Bagaimana aku memulai ketika bertemu Appa nanti? Sudah 3 bulan aku tidak bertemu dengannya, tapi ketika kepulangannya ia kesini aku dalam keadaan seperti ini. Sungguh buruk.
*****
"Umji, kau menaruhnya dimana?"
"Apa pendengaranmu bermasalah? Sudahku bilang aku menyimpannya dekat wadah pengering piring" jawab Umji setengah berteriak yang tampaknya ia kesal dikarenakan beberapa kali dirinya diganggu oleh Ga Eun, Umji yang tengah sibuk menggunting kuku di balik balkon.
"Astaga! Aku benar-benar tidak melihatnya tadi"
Itulah cara Umji dan Ga Eun memulai akhir pekan mereka hari itu dengan keributan kecil, perkara sulit menemukan sebotol minyak wijen.
Sedangkan seorang Ga Eun terlihat menyibukkan dirinya dengan membuat Gyeran Jjim untuk hidangan pagi mereka, beberapa bahan seperti telur, daun bawang, kecap ikan dan bahan yang diperlukan sudah siap sedia.
Keduanya memang sudah sepakat membagi tugas, apabila Ga Eun menginap dikostan Umji untuk urusan dapur Ga Eunlah yang bertanggung jawab, sedangkan Umji membersihkan ruangan. Bertepatan Umji yang tidak dapat memasak, ia memanfaatkan temannya itu untuk membuatkannya berbagai makanan.
Selain ada yang menemani dirinya, itulah yang membuat Umji sangat senang akan keberadaan Ga Eun di kostannya, dia dapat menikmati makanan tanpa harus membelinya dari luar, terasa lebih hemat baginya.
Ga Eun memang hobi memasak, ketika usianya masih duduk dikelas 5 sekolah dasar dirinya sudah dapat membuat makanan dengan cukup lezat.
Terlebih ibunya adalah seorang chef, dari ibunyalah Ga Eun dapat belajar membuat bervariasi makanan, dari makanan ringan, pokok ataupun penutup. Baginya sangat menyenangkan jika orang menyukai akan masakannya, apalagi membuat orang lain kenyang dan puas atas apa yang dibuatnya. Sungguh membangkitkan semangatnya untuk selalu menghasilkan cita rasa yang enak.
"Ga Eun, ini handphonemu berdering. Kei oppa menelfonmu"
"Terimakasih, tolong awasi dulu masakannya"
"Nee, jangan lama-lama. Aku tidak dapat mengambil alih profesimu yang satu ini"
Ga Eun melangkah ketempat yang membuat dirinya lebih leluasa untuk menjawab panggilan dari seseorang yang menghubunginya, ia menuju ke arah balkon.
"Hallo"
"Ga Eun? Kapan kau akan pulang?" tanya seseorang disebrang sana, dari suaranya terdengar seperti laki-laki. Serupa yang diketahui, laki-laki tersebut adalah kakaknya, bernama Kei.

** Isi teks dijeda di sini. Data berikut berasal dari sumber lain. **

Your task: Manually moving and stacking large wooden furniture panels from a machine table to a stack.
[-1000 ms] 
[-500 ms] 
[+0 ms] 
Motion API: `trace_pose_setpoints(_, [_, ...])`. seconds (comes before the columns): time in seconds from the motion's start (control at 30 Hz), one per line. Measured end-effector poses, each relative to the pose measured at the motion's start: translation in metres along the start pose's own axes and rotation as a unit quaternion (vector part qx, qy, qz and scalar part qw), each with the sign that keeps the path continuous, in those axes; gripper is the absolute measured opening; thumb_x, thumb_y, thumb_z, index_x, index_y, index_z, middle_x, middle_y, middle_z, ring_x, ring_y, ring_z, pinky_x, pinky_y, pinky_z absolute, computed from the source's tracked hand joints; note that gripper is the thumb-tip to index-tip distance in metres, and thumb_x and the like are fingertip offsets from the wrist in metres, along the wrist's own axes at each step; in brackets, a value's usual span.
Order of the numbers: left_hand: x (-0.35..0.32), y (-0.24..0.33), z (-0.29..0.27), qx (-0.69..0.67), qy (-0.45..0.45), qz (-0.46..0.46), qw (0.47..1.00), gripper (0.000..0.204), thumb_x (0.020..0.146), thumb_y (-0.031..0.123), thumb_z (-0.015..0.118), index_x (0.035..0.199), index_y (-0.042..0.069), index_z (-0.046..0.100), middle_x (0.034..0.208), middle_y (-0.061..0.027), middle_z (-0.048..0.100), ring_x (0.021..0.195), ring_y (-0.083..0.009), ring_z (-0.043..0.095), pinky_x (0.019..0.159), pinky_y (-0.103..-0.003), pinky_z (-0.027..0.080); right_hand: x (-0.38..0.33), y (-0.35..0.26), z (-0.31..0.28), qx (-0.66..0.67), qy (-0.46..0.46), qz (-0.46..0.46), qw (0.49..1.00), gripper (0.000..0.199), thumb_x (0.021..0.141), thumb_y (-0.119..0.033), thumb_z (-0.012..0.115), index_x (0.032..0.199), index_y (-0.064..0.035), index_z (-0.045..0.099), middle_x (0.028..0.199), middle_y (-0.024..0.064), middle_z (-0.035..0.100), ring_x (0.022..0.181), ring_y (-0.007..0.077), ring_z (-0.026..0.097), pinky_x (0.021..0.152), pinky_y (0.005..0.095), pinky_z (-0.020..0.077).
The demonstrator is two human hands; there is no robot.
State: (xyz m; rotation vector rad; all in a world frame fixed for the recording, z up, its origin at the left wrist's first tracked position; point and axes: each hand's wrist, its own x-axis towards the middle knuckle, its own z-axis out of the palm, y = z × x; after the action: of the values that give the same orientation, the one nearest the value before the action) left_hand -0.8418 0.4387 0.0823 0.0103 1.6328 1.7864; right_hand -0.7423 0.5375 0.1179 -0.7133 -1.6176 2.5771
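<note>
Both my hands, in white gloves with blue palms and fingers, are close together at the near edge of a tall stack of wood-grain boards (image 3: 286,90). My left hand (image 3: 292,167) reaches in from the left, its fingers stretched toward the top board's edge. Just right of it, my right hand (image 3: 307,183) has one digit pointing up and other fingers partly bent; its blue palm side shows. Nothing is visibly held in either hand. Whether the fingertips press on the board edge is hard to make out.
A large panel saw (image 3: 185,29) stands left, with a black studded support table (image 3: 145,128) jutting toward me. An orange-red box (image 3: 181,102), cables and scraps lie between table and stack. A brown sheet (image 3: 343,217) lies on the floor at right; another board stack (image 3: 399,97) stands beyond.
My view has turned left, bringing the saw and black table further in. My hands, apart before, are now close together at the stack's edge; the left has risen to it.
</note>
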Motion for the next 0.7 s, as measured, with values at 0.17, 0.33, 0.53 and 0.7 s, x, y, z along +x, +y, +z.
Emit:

"Aku belum tahu Oppa. Memangnya kenapa?"
"Siang ini aku ada jadwal latihan lari marathon. Sebab itu aku tidak bisa mengantar Taki ke tempat lesnya."
"Lalu maksudmu aku yang menggantikanmu untuk mengantarnya?"
Advertisement
"Kau memang pintar. Baiklah, kau sudah mengerti apa tujuanku untuk menelfonmu. Aku tutup ya?"
"Op, oppa... tunggu. Apa tidak bisa dia berangkat sendiri? Atau kau beri pesan saja dia berangkat bersama teman-temannya" balas Ga Eun mencoba memberi saran.
"Begitu caramu menolak secara halus?"
"Bukan begitu, hanya saja aku sangat tidak ingin keluar sampai menjelang sore. Aku ingin menghabiskan waktuku bersama Umji dengan bermain game. Aku saja berencana akan kembali kerumah pukul 7 mal........................."
Tut Tut Tut
Belum sampai mengakhiri percakapannya, Kei memutuskan sambungannya secara sepihak menyebabkan Ga Eun mengacak-acak rambutnya seperti orang yang sedang putus asa.
Ah, sial anak itu kenapa merepotkan saja.
"Ga Eun, apa kau sudah selesai?" pekik Umji berasal dari dapur.
"Sudah. Aku kesana"
Sebelum benar-benar menuju sudut dapur, handphone Ga Eun kembali berdering hanya saja kali ini pesan masuk yang terlihat, kemudian ia menyempatkan dirinya untuk memeriksanya terlebih dahulu.
From : Kei Oppa 🏃
Kau harus pulang sebelum pukul 1 siang, jika tidak album-album idolmu akan menjadi targetanku.
Sesaat kedua bola mata Ga Eun terbeliak, membayangkan jika Kei bersungguh tentang apa yang diucapkannya, lebih tepatnya terbaca sebuah ancaman. Tidak ingin album-album yang sudah dibeli hasil dari tabungannya menjadi sasaran empuk, maka kini tidak ada pilihan lain lagi baginya selain mengiyakan apa yang diperintah oleh Kei.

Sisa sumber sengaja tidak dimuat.